== Task statement ==
Give again, exactly as written, each line of the material below starting at the line that contains "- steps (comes" and ending at the line that contains "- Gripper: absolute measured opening". Both ends count, and no other line does.

——

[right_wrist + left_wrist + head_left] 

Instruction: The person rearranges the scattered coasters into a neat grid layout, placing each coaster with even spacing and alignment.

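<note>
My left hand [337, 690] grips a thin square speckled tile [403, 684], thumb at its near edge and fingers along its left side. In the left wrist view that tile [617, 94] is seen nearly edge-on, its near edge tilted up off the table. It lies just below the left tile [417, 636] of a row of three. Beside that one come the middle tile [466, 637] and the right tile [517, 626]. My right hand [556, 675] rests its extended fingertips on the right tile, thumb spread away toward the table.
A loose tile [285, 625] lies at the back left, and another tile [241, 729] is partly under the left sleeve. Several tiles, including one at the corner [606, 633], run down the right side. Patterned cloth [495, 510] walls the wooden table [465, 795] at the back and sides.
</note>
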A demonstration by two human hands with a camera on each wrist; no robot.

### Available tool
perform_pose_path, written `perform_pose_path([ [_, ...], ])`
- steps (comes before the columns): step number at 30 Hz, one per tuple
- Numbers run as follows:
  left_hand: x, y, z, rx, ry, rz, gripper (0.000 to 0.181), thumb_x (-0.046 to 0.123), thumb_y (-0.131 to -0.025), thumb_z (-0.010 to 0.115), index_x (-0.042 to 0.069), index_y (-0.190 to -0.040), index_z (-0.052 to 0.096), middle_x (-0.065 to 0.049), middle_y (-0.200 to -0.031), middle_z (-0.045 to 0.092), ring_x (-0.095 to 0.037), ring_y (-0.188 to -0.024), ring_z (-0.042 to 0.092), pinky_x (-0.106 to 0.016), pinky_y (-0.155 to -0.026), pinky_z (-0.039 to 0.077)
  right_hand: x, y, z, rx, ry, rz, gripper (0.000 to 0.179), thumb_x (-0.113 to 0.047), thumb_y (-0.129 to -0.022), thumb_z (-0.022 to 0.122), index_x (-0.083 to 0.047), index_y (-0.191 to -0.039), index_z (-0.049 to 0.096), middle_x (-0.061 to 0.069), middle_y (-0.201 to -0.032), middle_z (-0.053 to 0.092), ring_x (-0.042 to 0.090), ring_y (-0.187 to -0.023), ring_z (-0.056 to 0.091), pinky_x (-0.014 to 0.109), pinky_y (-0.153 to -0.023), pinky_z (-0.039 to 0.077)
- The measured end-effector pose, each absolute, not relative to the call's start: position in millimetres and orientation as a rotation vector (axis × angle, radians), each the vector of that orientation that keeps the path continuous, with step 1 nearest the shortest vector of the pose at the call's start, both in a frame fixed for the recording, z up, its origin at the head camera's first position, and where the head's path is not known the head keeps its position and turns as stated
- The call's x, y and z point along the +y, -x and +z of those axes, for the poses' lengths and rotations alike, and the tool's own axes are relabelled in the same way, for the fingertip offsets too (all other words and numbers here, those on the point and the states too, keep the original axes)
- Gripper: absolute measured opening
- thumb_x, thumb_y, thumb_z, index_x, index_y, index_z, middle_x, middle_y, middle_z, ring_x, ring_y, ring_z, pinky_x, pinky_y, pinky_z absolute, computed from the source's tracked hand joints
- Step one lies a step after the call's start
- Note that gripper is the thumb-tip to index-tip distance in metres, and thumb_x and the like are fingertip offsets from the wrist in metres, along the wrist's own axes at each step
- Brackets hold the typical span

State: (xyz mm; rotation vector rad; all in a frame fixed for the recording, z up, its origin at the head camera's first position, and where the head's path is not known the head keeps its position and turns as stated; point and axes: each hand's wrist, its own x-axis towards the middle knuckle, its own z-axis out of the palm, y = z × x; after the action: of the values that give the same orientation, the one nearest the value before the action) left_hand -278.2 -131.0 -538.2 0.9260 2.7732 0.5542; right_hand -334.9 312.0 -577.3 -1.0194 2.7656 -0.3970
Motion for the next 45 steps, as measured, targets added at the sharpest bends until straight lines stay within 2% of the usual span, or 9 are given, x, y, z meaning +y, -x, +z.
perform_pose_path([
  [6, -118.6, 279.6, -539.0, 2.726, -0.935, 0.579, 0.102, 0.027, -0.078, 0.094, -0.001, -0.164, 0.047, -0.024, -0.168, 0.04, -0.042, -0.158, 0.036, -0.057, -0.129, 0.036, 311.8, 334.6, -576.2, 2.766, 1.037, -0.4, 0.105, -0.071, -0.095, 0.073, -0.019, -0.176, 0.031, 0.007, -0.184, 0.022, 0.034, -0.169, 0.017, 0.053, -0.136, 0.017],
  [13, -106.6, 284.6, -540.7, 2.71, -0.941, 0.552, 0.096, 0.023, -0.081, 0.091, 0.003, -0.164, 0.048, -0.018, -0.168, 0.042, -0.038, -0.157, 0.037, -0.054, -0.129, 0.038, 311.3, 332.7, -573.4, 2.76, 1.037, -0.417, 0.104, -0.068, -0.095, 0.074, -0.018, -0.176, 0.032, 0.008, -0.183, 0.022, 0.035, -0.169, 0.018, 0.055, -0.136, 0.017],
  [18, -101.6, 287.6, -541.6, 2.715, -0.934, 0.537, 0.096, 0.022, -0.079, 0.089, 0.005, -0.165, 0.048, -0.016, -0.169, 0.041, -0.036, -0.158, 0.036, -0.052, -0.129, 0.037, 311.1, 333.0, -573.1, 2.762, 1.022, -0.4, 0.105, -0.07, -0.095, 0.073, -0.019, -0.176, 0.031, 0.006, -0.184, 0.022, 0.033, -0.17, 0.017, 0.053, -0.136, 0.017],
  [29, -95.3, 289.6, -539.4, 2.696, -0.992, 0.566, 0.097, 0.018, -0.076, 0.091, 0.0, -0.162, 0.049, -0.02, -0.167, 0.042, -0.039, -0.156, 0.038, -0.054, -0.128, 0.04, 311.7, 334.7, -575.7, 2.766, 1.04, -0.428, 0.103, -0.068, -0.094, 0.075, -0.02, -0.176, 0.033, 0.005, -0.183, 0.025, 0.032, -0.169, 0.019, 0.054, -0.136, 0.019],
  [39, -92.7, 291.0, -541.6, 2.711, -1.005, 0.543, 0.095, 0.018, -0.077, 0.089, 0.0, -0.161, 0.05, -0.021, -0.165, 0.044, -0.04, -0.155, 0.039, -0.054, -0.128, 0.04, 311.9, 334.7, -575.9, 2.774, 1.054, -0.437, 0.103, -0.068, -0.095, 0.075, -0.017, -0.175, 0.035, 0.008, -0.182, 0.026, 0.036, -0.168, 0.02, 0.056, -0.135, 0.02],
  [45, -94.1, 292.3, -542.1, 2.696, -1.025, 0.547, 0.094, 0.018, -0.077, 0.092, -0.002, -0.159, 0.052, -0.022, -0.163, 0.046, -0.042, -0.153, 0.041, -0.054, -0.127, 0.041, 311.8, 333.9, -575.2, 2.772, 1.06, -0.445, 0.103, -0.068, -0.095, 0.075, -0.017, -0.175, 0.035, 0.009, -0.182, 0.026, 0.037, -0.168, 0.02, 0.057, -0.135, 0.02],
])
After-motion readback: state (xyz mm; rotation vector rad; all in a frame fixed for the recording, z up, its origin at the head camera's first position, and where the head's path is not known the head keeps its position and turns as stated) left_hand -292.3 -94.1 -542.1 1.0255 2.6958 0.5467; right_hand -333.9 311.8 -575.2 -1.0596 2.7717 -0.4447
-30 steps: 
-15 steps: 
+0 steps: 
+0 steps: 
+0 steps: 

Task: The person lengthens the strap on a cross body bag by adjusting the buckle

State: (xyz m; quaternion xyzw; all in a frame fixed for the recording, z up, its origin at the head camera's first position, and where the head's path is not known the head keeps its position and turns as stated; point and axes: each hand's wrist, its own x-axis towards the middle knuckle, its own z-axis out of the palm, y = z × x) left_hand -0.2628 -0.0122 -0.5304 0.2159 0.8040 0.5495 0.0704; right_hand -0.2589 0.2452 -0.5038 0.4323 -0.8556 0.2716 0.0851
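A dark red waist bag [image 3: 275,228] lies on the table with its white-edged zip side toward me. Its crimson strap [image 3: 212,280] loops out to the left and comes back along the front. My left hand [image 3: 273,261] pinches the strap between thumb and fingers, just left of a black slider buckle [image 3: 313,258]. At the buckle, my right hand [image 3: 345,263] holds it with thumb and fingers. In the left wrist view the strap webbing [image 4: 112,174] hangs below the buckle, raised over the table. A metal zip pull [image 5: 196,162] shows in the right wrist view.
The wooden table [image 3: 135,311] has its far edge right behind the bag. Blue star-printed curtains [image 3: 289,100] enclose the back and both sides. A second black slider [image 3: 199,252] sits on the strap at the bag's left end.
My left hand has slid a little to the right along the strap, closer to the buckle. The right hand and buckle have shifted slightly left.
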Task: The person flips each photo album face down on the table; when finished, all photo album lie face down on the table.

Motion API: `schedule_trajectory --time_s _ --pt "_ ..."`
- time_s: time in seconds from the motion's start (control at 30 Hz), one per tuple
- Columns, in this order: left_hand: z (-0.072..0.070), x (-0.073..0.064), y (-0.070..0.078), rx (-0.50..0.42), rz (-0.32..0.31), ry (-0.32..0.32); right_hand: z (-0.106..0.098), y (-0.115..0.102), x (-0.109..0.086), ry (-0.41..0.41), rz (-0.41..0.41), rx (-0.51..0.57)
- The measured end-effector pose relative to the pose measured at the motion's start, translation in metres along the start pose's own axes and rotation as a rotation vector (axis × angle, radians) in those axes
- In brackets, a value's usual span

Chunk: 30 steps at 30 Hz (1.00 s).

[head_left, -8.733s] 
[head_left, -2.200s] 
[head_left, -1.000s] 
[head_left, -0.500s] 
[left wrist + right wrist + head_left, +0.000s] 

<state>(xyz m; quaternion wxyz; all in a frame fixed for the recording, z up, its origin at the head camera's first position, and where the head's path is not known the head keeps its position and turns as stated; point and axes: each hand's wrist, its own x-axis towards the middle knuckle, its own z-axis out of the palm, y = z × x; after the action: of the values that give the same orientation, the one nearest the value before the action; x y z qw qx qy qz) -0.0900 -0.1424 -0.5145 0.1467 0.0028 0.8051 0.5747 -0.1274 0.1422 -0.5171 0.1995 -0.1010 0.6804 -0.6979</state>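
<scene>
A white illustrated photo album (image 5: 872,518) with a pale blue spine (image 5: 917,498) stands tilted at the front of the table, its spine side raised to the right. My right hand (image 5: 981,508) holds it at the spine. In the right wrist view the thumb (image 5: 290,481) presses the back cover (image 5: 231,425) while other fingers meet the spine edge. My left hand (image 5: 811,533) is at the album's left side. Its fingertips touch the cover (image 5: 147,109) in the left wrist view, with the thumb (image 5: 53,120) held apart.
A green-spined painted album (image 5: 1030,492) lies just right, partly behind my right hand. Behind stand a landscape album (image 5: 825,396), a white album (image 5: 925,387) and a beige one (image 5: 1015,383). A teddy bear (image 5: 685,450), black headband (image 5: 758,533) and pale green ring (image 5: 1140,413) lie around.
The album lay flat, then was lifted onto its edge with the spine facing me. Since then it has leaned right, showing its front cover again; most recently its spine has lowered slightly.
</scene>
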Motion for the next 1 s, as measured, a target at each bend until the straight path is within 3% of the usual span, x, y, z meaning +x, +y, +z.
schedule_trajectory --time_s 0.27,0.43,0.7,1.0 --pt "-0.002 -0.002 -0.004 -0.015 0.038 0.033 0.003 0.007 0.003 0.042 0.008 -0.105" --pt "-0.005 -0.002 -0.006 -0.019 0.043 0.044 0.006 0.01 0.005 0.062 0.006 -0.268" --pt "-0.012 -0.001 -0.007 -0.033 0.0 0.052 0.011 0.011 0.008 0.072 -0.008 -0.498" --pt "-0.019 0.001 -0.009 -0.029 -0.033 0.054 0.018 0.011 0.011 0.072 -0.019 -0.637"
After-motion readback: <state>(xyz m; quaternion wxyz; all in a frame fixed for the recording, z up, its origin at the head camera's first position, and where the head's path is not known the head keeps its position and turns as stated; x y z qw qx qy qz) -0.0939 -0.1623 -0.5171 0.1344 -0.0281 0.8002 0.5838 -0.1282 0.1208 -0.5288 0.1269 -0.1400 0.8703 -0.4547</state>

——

== Output of the task ==
- steps (comes before the columns): step number at 30 Hz, one per tuple
- Numbers run as follows:
  left_hand: x, y, z, rx, ry, rz, gripper (0.000 to 0.181), thumb_x (-0.046 to 0.123), thumb_y (-0.131 to -0.025), thumb_z (-0.010 to 0.115), index_x (-0.042 to 0.069), index_y (-0.190 to -0.040), index_z (-0.052 to 0.096), middle_x (-0.065 to 0.049), middle_y (-0.200 to -0.031), middle_z (-0.045 to 0.092), ring_x (-0.095 to 0.037), ring_y (-0.188 to -0.024), ring_z (-0.042 to 0.092), pinky_x (-0.106 to 0.016), pinky_y (-0.155 to -0.026), pinky_z (-0.039 to 0.077)
  right_hand: x, y, z, rx, ry, rz, gripper (0.000 to 0.179), thumb_x (-0.113 to 0.047), thumb_y (-0.129 to -0.022), thumb_z (-0.022 to 0.122), index_x (-0.083 to 0.047), index_y (-0.191 to -0.039), index_z (-0.049 to 0.096), middle_x (-0.061 to 0.069), middle_y (-0.201 to -0.032), middle_z (-0.053 to 0.092), ring_x (-0.042 to 0.090), ring_y (-0.187 to -0.023), ring_z (-0.056 to 0.091), pinky_x (-0.014 to 0.109), pinky_y (-0.153 to -0.023), pinky_z (-0.039 to 0.077)
- The measured end-effector pose, each absolute, not relative to the call's start: position in millimetres and orientation as a rotation vector (axis × angle, radians), each the vector of that orientation that keeps the path continuous, with step 1 nearest the shortest vector of the pose at the call's start, both in a frame fixed for the recording, z up, its origin at the head camera's first position, and where the head's path is not known the head keeps its position and turns as stated
- The call's x, y and z point along the +y, -x and +z of those axes, for the poses' lengths and rotations alike, and the tool's own axes are relabelled in the same way, for the fingertip offsets too (all other words and numbers here, those on the point and the states too, keep the original axes)
- Gripper: absolute measured opening

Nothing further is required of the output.